**EXERCISE PROMPT**
Lines before the one containing "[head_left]" are not copied; that line and every one after it, through the end of the material below, are printed exactly, without pictures.

====

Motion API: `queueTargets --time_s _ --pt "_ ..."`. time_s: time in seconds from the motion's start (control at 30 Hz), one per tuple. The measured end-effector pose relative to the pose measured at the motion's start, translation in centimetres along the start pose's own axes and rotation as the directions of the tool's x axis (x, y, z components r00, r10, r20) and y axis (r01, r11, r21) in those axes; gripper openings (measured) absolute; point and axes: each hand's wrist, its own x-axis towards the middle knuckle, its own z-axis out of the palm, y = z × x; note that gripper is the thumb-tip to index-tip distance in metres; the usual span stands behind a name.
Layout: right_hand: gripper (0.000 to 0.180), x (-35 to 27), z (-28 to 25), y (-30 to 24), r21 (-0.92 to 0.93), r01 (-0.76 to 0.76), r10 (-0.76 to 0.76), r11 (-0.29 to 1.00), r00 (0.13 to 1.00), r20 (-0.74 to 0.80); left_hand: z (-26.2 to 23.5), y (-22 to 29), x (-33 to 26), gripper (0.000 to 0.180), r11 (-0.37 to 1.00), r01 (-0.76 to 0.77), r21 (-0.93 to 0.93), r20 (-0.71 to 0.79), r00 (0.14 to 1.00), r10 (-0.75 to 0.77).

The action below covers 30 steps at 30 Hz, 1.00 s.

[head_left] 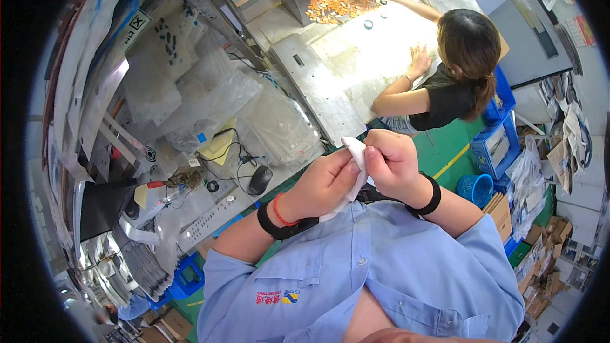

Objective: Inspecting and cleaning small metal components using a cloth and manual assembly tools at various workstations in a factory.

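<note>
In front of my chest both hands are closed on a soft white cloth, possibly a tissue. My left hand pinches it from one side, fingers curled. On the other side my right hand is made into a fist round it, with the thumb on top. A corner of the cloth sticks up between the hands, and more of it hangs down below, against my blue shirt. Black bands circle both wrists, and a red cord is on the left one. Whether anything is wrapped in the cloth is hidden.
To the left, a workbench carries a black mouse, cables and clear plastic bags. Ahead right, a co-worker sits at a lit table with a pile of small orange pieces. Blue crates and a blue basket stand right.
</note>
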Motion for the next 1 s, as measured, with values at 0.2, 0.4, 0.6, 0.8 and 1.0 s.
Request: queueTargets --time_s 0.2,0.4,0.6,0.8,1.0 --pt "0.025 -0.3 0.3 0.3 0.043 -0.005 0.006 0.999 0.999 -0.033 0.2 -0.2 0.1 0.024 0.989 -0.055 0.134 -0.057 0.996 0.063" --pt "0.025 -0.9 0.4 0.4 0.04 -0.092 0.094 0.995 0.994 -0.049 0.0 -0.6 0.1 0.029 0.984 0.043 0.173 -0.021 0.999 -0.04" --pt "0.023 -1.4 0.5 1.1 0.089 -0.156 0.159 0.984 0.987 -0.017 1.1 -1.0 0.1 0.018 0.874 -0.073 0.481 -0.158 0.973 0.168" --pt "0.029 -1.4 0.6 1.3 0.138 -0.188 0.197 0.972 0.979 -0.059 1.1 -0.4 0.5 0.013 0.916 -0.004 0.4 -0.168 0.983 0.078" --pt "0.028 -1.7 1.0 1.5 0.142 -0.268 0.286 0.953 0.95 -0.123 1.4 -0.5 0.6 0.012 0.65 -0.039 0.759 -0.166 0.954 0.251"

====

**RESPONSE BOX**
[head_left] 

Objective: Inspecting and cleaning small metal components using a cloth and manual assembly tools at various workstations in a factory.

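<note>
In front of my chest both hands are closed on a soft white cloth, possibly a tissue. My left hand pinches it from one side, fingers curled. On the other side my right hand is made into a fist round it, with the thumb on top. A corner of the cloth sticks up between the hands, and more of it hangs down below, against my blue shirt. Black bands circle both wrists, and a red cord is on the left one. Whether anything is wrapped in the cloth is hidden.
To the left, a workbench carries a black mouse, cables and clear plastic bags. Ahead right, a co-worker sits at a lit table with a pile of small orange pieces. Blue crates and a blue basket stand right.
</note>
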Motion for the next 1 s, as measured, with values at 0.2, 0.4, 0.6, 0.8 and 1.0 s.
Request: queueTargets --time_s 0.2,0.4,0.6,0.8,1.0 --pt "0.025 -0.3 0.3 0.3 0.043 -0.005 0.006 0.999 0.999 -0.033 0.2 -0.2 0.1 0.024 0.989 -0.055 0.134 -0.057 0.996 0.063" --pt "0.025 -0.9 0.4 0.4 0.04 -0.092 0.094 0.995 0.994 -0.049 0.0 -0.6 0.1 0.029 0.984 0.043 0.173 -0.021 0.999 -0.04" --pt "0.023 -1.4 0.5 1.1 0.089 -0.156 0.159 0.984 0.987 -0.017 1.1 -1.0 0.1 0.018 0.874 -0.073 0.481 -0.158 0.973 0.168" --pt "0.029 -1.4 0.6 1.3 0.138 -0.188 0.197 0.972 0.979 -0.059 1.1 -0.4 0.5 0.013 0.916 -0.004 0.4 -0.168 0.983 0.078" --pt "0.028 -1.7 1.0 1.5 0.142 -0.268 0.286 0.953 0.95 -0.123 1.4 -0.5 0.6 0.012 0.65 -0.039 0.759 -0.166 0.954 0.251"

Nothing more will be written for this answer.